I'm trying to use OpenMP for parallelization of an already vectorized code with intrinsics, but the problem is that I'm using one XMM register as an outside 'variable' that I increment each loop. For now I'm using the shared
clause
__m128d xmm0 = _mm_setzero_pd();
__declspec(align(16)) double res[2];
#pragma omp parallel for shared(xmm0)
for (int i = 0; i < len; i++)
{
__m128d xmm7 = ... result of some operations
xmm0 = _mm_add_pd(xmm0, xmm7);
}
_mm_store_pd(res, xmm0);
double final_result = res[0] + res[1];
because the atomic
operation is not supported (in VS2010)
__m128d xmm0 = _mm_setzero_pd();
__declspec(align(16)) double res[2];
#pragma omp parallel for
for (int i = 0; i < len; i++)
{
__m128d xmm7 = ... result of some operations
#pragma omp atomic
xmm0 = _mm_add_pd(xmm0, xmm7);
}
_mm_store_pd(res, xmm0);
double final_result = res[0] + res[1];
Does anyone know a clever work-around?
EDIT: I've also tried it using the Parallel Patterns Library just now:
__declspec(align(16)) double res[2];
combinable<__m128d> xmm0_comb([](){return _mm_setzero_pd();});
parallel_for(0, len, 1, [&xmm0_comb, ...](int i)
{
__m128d xmm7 = ... result of some operations
__m128d& xmm0 = xmm0_comb.local();
xmm0 = _mm_add_pd(xmm0, xmm7);
});
__m128d xmm0 = xmm0_comb.combine([](__m128d a, __m128d b){return _mm_add_pd(a, b);});
_mm_store_pd(res, xmm0);
double final_result = res[0] + res[1];
but the result was disappointing.
You're solving the problem the wrong way.

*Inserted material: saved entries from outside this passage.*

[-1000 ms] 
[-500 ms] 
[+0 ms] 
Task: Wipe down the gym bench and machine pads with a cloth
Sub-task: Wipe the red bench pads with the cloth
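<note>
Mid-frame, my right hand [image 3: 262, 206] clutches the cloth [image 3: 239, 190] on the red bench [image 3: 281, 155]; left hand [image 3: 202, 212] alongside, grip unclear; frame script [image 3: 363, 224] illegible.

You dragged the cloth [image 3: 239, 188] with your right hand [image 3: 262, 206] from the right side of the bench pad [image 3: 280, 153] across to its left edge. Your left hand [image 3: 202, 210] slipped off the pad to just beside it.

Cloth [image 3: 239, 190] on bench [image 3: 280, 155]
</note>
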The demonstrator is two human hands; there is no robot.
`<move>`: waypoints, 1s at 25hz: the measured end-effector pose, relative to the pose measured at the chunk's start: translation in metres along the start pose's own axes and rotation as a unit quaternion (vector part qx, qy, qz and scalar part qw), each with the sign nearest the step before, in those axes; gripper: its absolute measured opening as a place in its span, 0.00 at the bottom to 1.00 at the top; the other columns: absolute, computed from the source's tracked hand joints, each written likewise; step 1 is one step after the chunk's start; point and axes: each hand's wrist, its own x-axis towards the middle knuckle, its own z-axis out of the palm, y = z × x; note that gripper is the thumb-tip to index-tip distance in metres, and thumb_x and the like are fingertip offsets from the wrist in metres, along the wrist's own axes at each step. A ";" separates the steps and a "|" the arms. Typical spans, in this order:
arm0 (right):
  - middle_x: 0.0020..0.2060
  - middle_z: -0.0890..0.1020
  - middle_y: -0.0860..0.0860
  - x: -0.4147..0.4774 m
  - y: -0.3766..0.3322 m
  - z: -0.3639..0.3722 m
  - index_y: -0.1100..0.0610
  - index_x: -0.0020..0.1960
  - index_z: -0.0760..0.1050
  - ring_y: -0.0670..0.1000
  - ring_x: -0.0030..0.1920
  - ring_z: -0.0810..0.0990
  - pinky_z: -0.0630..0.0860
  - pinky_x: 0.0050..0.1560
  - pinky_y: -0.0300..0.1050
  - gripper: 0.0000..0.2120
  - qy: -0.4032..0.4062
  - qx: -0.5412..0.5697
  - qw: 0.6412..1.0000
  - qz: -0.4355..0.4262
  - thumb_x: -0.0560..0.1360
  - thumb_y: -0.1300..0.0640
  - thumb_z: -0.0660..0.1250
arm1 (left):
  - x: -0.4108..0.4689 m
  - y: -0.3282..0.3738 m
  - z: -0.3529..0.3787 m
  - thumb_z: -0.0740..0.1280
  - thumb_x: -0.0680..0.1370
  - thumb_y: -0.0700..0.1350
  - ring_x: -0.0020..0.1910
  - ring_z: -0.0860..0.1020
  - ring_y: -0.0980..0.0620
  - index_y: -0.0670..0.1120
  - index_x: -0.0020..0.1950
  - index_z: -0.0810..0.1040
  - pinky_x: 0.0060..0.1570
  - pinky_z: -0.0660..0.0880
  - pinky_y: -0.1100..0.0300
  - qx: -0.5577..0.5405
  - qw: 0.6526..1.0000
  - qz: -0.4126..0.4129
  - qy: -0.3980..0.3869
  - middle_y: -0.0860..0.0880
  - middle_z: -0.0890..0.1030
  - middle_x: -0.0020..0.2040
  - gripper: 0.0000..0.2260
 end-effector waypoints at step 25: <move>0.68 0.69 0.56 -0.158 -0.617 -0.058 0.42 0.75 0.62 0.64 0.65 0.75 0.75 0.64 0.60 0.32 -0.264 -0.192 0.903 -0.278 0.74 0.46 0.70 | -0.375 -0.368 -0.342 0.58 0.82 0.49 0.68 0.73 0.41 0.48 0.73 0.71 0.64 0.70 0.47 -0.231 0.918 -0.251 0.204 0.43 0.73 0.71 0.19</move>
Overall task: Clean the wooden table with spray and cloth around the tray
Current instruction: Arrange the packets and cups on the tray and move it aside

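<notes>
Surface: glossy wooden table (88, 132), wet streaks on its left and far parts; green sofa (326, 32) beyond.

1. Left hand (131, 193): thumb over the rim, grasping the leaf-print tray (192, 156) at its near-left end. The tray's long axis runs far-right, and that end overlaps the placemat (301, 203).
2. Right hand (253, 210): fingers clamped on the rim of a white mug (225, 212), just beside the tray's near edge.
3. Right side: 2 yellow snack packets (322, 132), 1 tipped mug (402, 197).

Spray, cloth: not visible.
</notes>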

You should be using a reduction instead of atomic operations:
This is a better approach:
double sum = 0;
#pragma omp parallel for reduction(+:sum)
for (int i = 0; i < len; i++)
{
__m128d xmm7;// = ... result of some operations
// Collapse to a "double".
_declspec(align(16)) double res[2];
_mm_store_pd(res, xmm7);
// Add to reduction variable.
sum += res[0] + res[1];
}
double final_result = sum;
A reduction is essentially an operation that collapses "reduces" everything to a single variable using an associative operation such as +
.
If you're doing a reduction, always try to use an actual reduction approach. Don't try to cheat it with atomic operations or critical sections.
The reason for this is that atomic/critical section approaches are inherently not scalable as they maintain a long critical path data-dependency. A proper reduction approach reduces this critical path to log(# of threads)
.
The only downside of course is that it breaks floating-point associativity. If that matters, then you're basically stuck with sequentially summing up each iteration.
What you're looking for is a reduction. You can do that as an omp reduction if your compiler supports it (gcc does), or you can roll one yourself by summing into a private xmm for each thread. Below is a simple version doing both:
#include <emmintrin.h>
#include <omp.h>
#include <stdio.h>
int main(int argc, char **argv) {
const int NTHREADS=8;
const int len=100;
__m128d xmm0[NTHREADS];
__m128d xmmreduction = _mm_setzero_pd();
#pragma omp parallel for num_threads(NTHREADS)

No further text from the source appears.